Thoughts? Guidance? Is anyone one using a tool to spec out the API for discussion purposes before any code gets written? Any lessons learned from an API PM perspective with sharing?

My 2 cents -

Not to sound too Zen about it or anything, but if your goal is RESTful styled APIs, then serializing code function signatures (whether that is using Swagger, RAML, WADL, API Blueprint, WSDL 2.0, or any other fancy service description language that comes along) will take you in the opposite direction of that goal. The RESTful style is about federated [and therefore loosely coupled], connected data, and these service description languages and tools - every one of them – are about creating machine-readable function signatures and serializable classes for the purpose of generating [tightly coupled] clients.
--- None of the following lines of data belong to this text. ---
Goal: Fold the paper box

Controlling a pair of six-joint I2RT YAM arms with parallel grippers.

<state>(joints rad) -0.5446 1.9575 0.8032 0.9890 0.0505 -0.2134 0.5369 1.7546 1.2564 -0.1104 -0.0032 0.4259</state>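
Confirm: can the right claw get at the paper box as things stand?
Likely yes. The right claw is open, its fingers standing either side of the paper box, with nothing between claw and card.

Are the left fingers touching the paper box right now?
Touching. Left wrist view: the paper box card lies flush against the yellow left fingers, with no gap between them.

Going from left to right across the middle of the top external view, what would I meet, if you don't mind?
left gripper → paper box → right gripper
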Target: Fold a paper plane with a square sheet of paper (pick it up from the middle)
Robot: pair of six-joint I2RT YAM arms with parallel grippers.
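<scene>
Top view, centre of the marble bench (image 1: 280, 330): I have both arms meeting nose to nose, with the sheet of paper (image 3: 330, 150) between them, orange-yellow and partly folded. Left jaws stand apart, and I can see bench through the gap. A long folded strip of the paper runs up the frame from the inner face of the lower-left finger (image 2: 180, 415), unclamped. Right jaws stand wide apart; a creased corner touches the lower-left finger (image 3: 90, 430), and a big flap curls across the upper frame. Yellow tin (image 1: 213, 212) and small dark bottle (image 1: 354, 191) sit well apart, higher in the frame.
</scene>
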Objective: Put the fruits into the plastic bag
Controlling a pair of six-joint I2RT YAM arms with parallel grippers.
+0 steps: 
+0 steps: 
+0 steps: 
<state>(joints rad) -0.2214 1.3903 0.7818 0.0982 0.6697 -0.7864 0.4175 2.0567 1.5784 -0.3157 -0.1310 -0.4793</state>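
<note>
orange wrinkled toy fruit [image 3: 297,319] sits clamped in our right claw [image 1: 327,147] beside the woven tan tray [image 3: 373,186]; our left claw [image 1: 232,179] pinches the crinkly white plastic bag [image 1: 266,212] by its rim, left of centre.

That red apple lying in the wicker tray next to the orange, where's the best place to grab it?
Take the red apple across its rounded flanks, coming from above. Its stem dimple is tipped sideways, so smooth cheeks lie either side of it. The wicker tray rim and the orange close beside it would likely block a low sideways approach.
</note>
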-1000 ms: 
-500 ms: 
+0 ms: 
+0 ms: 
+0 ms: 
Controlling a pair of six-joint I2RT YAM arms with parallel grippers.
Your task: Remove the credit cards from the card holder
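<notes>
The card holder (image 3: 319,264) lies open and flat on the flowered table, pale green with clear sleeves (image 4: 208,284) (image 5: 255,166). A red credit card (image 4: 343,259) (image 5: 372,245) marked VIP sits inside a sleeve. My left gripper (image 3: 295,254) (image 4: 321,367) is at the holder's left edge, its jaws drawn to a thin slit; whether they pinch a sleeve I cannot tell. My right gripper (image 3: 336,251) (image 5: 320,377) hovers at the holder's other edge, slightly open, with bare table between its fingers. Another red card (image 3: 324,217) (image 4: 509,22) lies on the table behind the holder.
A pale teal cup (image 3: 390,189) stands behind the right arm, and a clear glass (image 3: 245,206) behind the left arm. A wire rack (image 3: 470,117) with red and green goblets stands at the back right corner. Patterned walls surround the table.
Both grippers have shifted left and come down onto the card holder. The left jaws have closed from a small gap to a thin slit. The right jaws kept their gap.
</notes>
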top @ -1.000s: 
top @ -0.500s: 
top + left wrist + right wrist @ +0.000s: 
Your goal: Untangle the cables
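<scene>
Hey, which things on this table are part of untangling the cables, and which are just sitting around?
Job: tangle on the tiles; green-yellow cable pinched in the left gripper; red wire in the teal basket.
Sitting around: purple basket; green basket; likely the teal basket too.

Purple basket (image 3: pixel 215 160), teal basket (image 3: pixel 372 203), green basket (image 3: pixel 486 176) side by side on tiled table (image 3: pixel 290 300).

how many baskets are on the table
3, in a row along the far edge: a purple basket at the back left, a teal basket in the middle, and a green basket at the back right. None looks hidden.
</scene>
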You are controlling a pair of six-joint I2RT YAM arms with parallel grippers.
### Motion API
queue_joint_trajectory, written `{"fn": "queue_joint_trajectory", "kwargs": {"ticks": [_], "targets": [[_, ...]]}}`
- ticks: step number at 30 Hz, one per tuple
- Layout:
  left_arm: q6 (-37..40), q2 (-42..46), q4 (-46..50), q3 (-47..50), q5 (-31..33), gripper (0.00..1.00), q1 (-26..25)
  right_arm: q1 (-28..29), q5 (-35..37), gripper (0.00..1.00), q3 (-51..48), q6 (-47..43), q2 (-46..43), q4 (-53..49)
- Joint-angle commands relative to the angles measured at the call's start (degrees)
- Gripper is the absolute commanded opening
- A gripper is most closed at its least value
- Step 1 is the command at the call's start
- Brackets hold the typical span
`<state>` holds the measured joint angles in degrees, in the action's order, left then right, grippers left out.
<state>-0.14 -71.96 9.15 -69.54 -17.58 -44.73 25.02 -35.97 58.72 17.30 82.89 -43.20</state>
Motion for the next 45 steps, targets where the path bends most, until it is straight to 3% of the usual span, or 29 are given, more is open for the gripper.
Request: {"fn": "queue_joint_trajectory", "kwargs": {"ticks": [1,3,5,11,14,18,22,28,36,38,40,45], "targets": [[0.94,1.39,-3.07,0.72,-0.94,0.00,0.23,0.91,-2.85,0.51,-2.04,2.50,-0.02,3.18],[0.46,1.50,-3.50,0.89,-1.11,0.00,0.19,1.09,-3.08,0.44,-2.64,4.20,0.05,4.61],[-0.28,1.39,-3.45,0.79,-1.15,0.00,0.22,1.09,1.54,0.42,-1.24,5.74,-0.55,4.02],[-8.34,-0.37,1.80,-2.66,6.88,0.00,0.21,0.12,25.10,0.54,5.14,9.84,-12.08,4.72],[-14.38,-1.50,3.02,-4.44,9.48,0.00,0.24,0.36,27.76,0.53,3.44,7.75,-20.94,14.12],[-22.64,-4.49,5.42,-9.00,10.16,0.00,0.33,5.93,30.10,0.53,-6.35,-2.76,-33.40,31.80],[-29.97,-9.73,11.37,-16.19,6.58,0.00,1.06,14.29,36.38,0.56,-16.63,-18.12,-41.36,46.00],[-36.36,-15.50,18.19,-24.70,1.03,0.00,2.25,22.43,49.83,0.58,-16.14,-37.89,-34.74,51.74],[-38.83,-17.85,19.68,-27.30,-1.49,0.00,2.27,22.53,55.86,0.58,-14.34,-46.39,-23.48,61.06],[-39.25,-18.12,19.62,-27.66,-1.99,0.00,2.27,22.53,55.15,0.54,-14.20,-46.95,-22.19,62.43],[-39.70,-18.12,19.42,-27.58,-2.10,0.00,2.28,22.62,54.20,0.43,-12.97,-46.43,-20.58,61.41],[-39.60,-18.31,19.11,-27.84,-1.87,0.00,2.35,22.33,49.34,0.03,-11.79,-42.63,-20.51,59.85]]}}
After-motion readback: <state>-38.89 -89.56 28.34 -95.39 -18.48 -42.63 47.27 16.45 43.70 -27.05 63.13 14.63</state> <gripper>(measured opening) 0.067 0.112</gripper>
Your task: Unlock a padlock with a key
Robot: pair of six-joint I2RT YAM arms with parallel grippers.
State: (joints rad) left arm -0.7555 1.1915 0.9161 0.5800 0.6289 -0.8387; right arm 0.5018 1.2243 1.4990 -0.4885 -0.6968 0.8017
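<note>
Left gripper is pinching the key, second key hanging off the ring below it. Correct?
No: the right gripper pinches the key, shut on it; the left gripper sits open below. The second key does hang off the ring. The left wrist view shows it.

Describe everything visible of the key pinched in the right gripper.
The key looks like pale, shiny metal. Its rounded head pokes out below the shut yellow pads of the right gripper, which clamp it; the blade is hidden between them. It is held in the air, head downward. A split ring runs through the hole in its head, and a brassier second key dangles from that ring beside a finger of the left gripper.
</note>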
Now, all that said, the RESTful style is still elusive enough to where nobody here is really pushing for it in a pure form. The form that is generally agreed to is what I’ll call for this discussion “RPC with documents”. By that, I recommend focusing on the following for your design:

  • Place more emphasis on your types and design them in JSON-Schema, not in code. While it may not be as easy as generating from code, it is ultimately more simple because it forces you to define your implementation in terms of your contract, rather than the other way around. Plus, JSON has significantly fewer primitive types than .NET or Java, and so representing JSON types in one of those language is significantly more simple than trying to figure out how to represent IList<Person> in JSON-Schema (FYI – one of the cleanup tasks we had to write for the previous generation of generated “swagger” was removing JSON-Schema type definitions like IList``1 – pretty awesome).
  • Don’t have a closed data model (e.g. Failing a request in the event of extra data than what you’ve defined). It may seem easier up front but it will burn you in version n+1. Instead, extract the data you’re interested in from input documents, and ignore what you don’t understand. What you will understand will change over time, and applying this principle now will keep you from having to explicitly version your interface and break your customers when that time comes.
  • Your functions should hardly ever have more than one parameter and one return value – and both of those should be the types that you designed previously.

From there, you have the most important piece done (your data model), and representing that in Swagger, RAML, WADL, et al becomes trivial. You can also use your schema as the touch point between teams without worrying about the complexities of the function calls, because you will have kept them simple.

So the moral of the story? If you want a RESTful system, focus on data over functions. But if you just can’t completely make the mental shift, keep your functions simple and focus more on your documents. That will put you in a stronger position when and if you later decide you want to make that shift.